Diplosaurus

Scientific classification
- Kingdom: Animalia
- Phylum: Chordata
- Class: Reptilia
- Clade: Pseudosuchia
- Clade: Crocodylomorpha
- Family: †Goniopholididae
- Genus: †Diplosaurus Marsh, 1877
- Species: D. felix Marsh, 1877 (type); D. vebbii (Cope 1874) Marsh, 1877 ; "D. nanus" Marsh, 1895 (nomen dubium);

= Diplosaurus =

Extinct genus of reptiles

Diplosaurus is an extinct genus of goniopholidid mesoeucrocodylian. Fossils have been found from the Western United States and range from Late Jurassic to Early Cretaceous in age. The genus was first named and described in a paper written in 1877 by Othniel Charles Marsh.

== Discovery and etymology ==
The generic name, derived from Greek διπλόος, diploos, "double", probably refers to the "biconcave vertebrae" Marsh mentions as a distinctive trait compared to modern forms. The type species is Diplosaurus felix. The species was named on a heavily eroded skull roof and several postcranial elements, including a partial humerus, though the fossils have yet to be properly diagnosed. The fossils had been collected the same year by Benjamin Franklin Mudge and others during a Yale expedition to Morrison, Colorado, one of the first dinosaur-bearing battle grounds of Othniel Marsh’s competition with Edward Drinker Cope. In 1890 Karl Alfred von Zittel recombined this with Goniopholis into a Goniopholis felix, but today this is generally rejected.

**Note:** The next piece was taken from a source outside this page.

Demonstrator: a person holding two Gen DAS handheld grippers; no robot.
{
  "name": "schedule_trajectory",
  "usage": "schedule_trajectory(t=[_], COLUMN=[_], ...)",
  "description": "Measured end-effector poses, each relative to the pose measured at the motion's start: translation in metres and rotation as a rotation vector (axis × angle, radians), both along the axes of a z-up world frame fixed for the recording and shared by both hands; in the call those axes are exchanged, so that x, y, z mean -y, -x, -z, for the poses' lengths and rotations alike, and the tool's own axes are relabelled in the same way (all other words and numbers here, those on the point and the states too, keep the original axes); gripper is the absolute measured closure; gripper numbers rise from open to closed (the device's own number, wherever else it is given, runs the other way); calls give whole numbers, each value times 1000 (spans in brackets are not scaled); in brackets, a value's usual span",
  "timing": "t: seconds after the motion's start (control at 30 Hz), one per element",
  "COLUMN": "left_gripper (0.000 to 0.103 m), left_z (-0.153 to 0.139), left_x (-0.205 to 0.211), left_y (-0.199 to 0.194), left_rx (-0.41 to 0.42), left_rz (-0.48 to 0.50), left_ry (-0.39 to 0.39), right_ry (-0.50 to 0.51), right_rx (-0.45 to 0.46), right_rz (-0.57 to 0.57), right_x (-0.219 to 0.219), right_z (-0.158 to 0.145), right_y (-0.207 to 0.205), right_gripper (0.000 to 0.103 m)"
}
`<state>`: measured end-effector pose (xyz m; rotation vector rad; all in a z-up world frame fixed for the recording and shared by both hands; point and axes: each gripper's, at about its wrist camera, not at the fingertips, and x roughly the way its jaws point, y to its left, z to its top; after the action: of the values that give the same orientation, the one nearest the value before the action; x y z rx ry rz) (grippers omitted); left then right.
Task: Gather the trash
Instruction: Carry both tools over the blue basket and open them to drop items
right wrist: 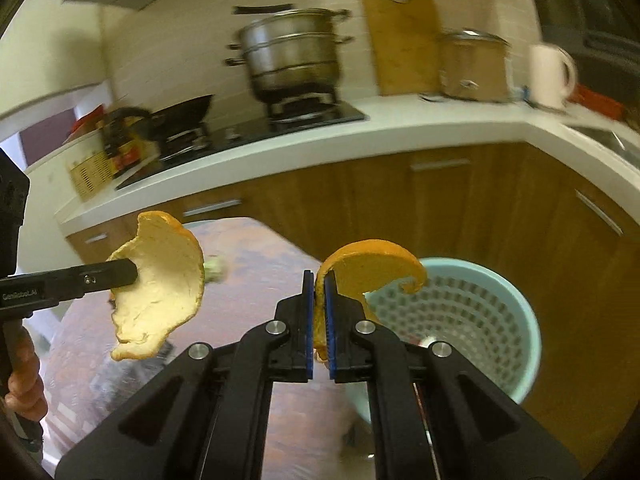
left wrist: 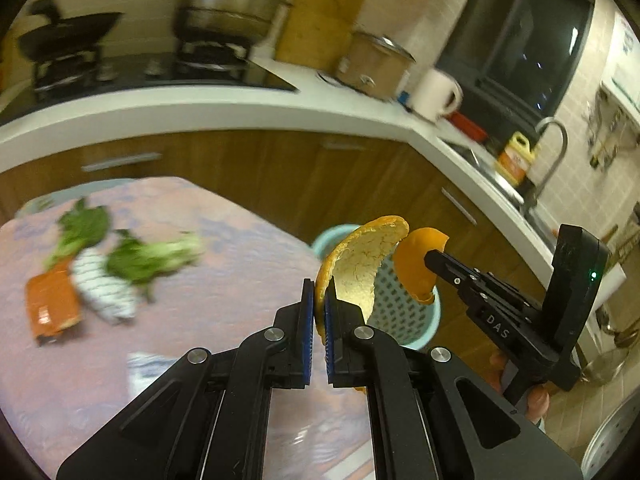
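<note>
Orange peel is the trash in hand: 2 curved pieces, each pinched in its own gripper above the edge of the table. The left gripper (left wrist: pixel 319 300) has its blue ribbed pads clamped on the larger peel (left wrist: pixel 356 268), a broad cupped shell with a pale, pitted pith inside and a thin orange rim. The right gripper (right wrist: pixel 320 300) is likewise closed on the smaller peel (right wrist: pixel 372 270), a narrow hooked strip showing glossy orange skin, its tip curling toward 3 o'clock. In the left wrist view the right gripper enters from 3 o'clock, the smaller peel just beside the larger one. In the right wrist view the left gripper reaches in from 9 o'clock.

Below and behind the peels stands 1 light blue plastic wastebasket (right wrist: pixel 516 312), round, with perforated lattice walls, near the wooden cabinet fronts.

On the pink patterned tablecloth (left wrist: pixel 224 248), at 9 o'clock in the left wrist view, lie 2 leafy green vegetable scraps (left wrist: pixel 154 258), 1 flat orange wrapper (left wrist: pixel 52 304) and 1 white crumpled piece with dark markings (left wrist: pixel 102 286), all blurred.

On the white counter sit 1 stacked steel steamer pot (right wrist: pixel 292 54), 1 black wok (right wrist: pixel 182 118) and 1 white mug (right wrist: pixel 550 76).
</note>
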<state>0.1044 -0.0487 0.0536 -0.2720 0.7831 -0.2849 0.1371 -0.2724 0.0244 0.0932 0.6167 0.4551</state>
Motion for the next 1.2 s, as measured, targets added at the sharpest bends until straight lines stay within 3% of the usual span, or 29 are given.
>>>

Along with D. felix (sometimes misspelled D. felise), a second species of Diplosaurus was constructed in 1877 by Marsh after he recombined Hyposaurus vebbii, named by Edward Drinker Cope in 1874, with Diplosaurus into a new combination, Diplosaurus vebbii. Cope had named the species on a vertebra collected by Kansas railway worker and politician William C. Webb in 1871, though the fossil has since been lost. The fossil was even reported on in the newspaper Harpers Monthly and described as an 8 to 10 ft long crocodilian. D. nanus was named by Marsh in 1895 based on a right humerus but is now considered to be a nomen dubium. The humerus had been collected by Marsh earlier in 1870 in the older Sundance Formation deposits in the Green River Basin of Utah.